Maurice Sendak on Childhood and the Power of Story

This is a wonderful short video interview of Maurice Sendak on childhood and children’s stories. While he wasn’t specifically addressing the value of scary stories for children, he says, and I think this is very true,

I think there’s something barbaric in children and it’s missing in lots of books for them because we don’t like to think of it. We want them to be happy.

My parents were immigrants, and they didn’t know they should clean the stories up for us. We heard horrible horrible stories and we absolutely loved them.

We don’t like to think it, or remember it ourselves, but childhood can be a frightening time. And stories help us all, including children, through frightening times. Take five minutes out of your day to listen to what Mr. Sendak has to say. It will be worth your while.

 

A Tribute to E.L. Konigsburg

I was saddened to hear of the death of the great children’s and YA novelist, E.L. Konigsburg. While she’s probably best known for her Newbery Award winning novel From The Mixed Up Files of Mrs. Basil E. Frankweiler, she also wrote many other powerful novels, and she is the only author to have won both a Newbery Award and a Newbery Honor (for Jennifer, Hecate, William McKinley, Macbeth, and Me, Elizabeth) in the same year (1968). She also won a Newbery for The View from Saturday in 1997.  I discovered and read her books when I was in elementary school and junior high and never really stopped, and as both a children’s librarian and a reader, I’ve never truly put them away again.

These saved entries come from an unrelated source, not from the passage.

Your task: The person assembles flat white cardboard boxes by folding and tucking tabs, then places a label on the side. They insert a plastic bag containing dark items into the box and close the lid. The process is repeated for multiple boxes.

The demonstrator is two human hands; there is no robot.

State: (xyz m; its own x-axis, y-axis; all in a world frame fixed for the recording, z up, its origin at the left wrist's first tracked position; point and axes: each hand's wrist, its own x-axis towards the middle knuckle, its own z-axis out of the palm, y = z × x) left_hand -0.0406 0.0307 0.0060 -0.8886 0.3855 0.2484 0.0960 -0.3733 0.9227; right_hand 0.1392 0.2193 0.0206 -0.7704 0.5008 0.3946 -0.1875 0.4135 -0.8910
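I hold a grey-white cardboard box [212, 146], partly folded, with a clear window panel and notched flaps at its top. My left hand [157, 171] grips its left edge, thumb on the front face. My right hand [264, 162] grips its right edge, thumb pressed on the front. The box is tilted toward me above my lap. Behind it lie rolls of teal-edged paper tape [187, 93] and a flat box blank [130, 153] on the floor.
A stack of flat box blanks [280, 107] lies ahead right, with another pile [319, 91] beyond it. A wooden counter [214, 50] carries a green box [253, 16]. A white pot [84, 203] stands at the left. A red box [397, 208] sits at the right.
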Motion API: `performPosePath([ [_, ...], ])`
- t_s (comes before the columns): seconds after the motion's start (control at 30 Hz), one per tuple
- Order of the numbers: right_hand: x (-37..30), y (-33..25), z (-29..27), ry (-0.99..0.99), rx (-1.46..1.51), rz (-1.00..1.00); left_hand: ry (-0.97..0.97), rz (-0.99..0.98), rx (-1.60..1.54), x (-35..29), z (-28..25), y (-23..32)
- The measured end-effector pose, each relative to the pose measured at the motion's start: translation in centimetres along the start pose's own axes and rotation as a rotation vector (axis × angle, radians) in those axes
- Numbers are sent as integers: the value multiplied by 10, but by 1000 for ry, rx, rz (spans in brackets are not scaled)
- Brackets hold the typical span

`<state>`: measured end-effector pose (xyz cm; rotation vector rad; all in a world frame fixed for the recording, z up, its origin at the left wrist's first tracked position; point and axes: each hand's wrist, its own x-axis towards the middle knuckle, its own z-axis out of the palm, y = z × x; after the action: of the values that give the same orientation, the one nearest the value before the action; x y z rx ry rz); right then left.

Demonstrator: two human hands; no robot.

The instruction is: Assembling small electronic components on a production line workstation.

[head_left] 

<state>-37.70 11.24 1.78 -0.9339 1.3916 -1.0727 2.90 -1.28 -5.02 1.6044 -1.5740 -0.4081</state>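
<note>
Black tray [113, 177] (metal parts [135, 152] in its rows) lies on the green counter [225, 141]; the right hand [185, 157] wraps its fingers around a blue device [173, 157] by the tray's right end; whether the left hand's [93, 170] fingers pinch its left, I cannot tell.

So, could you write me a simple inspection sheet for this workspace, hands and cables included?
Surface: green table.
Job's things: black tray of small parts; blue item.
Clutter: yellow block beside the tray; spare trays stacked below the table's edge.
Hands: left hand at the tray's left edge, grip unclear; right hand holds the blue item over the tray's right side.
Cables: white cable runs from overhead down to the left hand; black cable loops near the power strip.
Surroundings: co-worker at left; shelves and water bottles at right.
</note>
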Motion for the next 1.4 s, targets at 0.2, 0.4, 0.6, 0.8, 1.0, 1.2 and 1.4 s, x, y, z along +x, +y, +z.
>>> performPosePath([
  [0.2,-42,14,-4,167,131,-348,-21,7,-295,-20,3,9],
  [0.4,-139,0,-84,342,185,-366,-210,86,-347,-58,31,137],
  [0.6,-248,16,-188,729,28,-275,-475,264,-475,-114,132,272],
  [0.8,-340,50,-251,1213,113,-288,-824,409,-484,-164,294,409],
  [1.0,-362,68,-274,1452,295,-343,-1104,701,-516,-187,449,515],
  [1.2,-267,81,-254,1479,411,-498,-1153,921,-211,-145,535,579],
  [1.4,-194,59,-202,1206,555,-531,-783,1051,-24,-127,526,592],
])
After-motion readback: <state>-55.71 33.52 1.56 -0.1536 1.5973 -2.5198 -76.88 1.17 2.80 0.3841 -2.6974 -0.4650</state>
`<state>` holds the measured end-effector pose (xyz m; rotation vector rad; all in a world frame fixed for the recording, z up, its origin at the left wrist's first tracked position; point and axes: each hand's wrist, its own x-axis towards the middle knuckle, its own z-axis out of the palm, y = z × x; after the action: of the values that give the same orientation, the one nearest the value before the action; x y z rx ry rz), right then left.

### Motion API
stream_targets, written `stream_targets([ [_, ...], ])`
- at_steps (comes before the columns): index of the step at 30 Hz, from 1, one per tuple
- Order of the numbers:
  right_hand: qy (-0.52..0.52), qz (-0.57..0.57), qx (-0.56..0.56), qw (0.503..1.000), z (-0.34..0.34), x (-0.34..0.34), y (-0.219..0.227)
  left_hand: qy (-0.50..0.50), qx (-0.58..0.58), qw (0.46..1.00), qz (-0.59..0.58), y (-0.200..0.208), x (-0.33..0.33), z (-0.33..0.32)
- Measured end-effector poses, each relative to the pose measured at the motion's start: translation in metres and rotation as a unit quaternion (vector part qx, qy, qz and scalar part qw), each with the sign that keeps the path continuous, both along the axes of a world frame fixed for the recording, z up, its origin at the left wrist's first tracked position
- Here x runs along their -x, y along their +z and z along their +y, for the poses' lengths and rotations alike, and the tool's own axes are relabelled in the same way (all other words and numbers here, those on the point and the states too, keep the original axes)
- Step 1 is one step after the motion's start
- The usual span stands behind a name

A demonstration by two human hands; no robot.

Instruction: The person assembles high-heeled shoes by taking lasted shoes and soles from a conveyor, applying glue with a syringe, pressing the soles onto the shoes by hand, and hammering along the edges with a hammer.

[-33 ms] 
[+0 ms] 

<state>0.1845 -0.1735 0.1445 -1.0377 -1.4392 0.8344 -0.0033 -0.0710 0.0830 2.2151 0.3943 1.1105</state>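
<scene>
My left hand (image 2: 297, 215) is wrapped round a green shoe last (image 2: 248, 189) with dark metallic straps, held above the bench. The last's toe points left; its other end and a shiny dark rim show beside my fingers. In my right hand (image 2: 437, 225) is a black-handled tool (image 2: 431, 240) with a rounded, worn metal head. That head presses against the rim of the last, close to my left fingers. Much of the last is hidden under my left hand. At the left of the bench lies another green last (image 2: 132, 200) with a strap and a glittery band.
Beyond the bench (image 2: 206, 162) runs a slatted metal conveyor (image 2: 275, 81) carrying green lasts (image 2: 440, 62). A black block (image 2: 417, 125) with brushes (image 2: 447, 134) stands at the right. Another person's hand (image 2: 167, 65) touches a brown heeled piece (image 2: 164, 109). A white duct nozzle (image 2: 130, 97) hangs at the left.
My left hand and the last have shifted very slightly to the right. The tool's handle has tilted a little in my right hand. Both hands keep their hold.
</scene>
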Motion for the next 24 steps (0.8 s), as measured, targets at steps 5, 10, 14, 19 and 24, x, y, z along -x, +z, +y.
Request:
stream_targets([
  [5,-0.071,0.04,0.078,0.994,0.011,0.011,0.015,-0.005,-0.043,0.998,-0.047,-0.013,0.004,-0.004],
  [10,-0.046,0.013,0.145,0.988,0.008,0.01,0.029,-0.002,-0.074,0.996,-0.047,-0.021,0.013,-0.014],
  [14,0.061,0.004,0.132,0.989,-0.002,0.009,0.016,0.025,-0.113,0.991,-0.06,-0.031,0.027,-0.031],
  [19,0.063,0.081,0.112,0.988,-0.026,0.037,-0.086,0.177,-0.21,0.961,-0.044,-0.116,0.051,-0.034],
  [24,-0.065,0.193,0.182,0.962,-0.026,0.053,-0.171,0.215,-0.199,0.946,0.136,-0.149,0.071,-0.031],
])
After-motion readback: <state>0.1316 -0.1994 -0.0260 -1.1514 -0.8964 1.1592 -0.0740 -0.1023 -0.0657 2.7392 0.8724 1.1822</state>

I scraped together my pennies to buy (George), the story of a highly gifted child with an imaginary friend– who may or may not really be imaginary. I journeyed to an 800 number with the buttoned-up Maximilian, on his erratic travels across the country with his father (and a camel). I discovered the imperfect life and loves of Eleanor of Aquitaine in A Proud Taste of Scarlet and Miniver. I wondered who the mysterious Caroline really was in Father’s Arcane Daughter.

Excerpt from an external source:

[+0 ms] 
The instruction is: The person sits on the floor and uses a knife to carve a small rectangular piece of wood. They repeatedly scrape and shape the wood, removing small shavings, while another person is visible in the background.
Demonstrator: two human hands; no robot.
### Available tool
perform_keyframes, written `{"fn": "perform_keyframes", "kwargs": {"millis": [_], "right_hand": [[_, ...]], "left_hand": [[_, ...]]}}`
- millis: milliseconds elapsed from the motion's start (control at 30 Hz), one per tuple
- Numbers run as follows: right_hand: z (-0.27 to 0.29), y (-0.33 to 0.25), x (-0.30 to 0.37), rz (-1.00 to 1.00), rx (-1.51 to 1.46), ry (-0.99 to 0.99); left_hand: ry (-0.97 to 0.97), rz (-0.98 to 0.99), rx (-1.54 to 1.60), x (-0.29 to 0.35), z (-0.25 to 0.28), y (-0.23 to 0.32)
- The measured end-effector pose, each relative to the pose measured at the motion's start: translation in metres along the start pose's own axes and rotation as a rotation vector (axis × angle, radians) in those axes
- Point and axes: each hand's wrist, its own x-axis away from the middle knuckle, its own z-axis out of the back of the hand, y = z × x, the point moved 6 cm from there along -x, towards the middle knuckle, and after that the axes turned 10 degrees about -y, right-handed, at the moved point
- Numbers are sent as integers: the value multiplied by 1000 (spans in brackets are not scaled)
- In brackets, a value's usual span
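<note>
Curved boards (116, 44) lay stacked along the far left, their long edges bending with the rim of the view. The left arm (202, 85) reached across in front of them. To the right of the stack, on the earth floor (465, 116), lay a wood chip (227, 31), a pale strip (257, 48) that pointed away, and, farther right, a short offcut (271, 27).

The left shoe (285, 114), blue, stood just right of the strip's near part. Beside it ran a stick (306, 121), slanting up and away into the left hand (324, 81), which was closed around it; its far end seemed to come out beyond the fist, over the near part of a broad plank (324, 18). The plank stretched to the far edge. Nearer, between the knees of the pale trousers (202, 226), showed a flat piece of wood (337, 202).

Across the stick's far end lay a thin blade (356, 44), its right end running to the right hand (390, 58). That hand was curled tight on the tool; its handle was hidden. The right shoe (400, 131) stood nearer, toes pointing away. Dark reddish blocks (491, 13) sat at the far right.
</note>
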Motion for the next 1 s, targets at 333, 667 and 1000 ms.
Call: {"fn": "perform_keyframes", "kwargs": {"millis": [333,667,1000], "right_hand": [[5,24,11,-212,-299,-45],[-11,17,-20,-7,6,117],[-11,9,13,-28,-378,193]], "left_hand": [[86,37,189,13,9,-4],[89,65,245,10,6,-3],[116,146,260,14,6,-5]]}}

Years later, the mystery and horror at the heart of Silent to the Bone mesmerized me (it is a horrifying enough story that we’ve reviewed it here). Margaret, a minor character in that book, is the hero in The Outcasts of 19 Schuyler Place, a story of hope, love, and change. Of course, the award winners are wonderful books as well, and From The Mixed-Up Files of Mrs. Basil E. Frankweiler is the one everyone remembers, but with stories that ranged from quirky, funny, and fantastic to touching, thoughtful, mysterious, and even terrifying (sometimes in the same book), there were many choices.

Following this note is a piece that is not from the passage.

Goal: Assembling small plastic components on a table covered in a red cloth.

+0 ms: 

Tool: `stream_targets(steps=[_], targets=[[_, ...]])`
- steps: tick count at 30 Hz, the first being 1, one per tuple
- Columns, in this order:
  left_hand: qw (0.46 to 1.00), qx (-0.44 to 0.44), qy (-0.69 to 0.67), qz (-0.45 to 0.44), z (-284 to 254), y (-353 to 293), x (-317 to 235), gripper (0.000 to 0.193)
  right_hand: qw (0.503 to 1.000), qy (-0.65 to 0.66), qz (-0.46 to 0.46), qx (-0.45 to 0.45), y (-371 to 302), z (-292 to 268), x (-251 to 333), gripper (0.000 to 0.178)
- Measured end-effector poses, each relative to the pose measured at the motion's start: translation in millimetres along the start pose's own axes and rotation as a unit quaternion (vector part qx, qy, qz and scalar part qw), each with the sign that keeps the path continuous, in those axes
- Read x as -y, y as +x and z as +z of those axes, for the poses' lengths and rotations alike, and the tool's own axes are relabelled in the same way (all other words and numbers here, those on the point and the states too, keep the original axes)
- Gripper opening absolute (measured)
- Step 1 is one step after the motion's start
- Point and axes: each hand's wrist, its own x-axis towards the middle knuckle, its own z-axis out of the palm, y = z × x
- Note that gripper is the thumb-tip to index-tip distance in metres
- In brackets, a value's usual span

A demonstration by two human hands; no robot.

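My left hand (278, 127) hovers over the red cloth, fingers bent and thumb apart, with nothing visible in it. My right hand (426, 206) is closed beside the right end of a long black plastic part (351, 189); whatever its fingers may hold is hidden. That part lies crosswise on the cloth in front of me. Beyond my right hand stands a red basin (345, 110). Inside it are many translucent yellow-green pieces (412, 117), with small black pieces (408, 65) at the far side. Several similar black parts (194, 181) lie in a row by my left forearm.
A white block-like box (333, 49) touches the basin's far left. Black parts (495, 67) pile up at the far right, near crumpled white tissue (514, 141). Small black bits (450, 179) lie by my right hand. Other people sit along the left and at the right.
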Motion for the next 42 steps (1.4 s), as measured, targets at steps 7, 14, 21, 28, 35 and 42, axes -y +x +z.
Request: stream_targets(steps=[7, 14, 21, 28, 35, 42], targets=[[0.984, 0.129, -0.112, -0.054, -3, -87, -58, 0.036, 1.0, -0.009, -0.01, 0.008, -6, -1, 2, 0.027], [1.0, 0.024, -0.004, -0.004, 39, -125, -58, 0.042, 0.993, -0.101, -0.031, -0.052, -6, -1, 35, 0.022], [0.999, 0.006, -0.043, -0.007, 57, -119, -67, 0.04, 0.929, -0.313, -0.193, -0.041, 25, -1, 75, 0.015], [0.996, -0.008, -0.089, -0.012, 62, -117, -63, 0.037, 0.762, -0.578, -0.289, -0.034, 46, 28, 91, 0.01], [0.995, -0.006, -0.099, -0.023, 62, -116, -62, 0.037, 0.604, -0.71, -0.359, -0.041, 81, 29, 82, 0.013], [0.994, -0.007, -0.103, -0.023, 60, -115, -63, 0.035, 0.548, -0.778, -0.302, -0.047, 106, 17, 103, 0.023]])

I’m thankful for every time I read something she had written and felt that click that said “that’s me!” For every time she introduced me to someone who lived life in a very different way, or made an escape possible for me without my having to run off to the Metropolitan Museum of Art to change my life. Even if E.L. Konigsburg isn’t an author who touched your life, if you are a book lover (and you probably are, if you’re reading this) there probably is an author who did. Today is a good day to remember the door to books that author opened to you.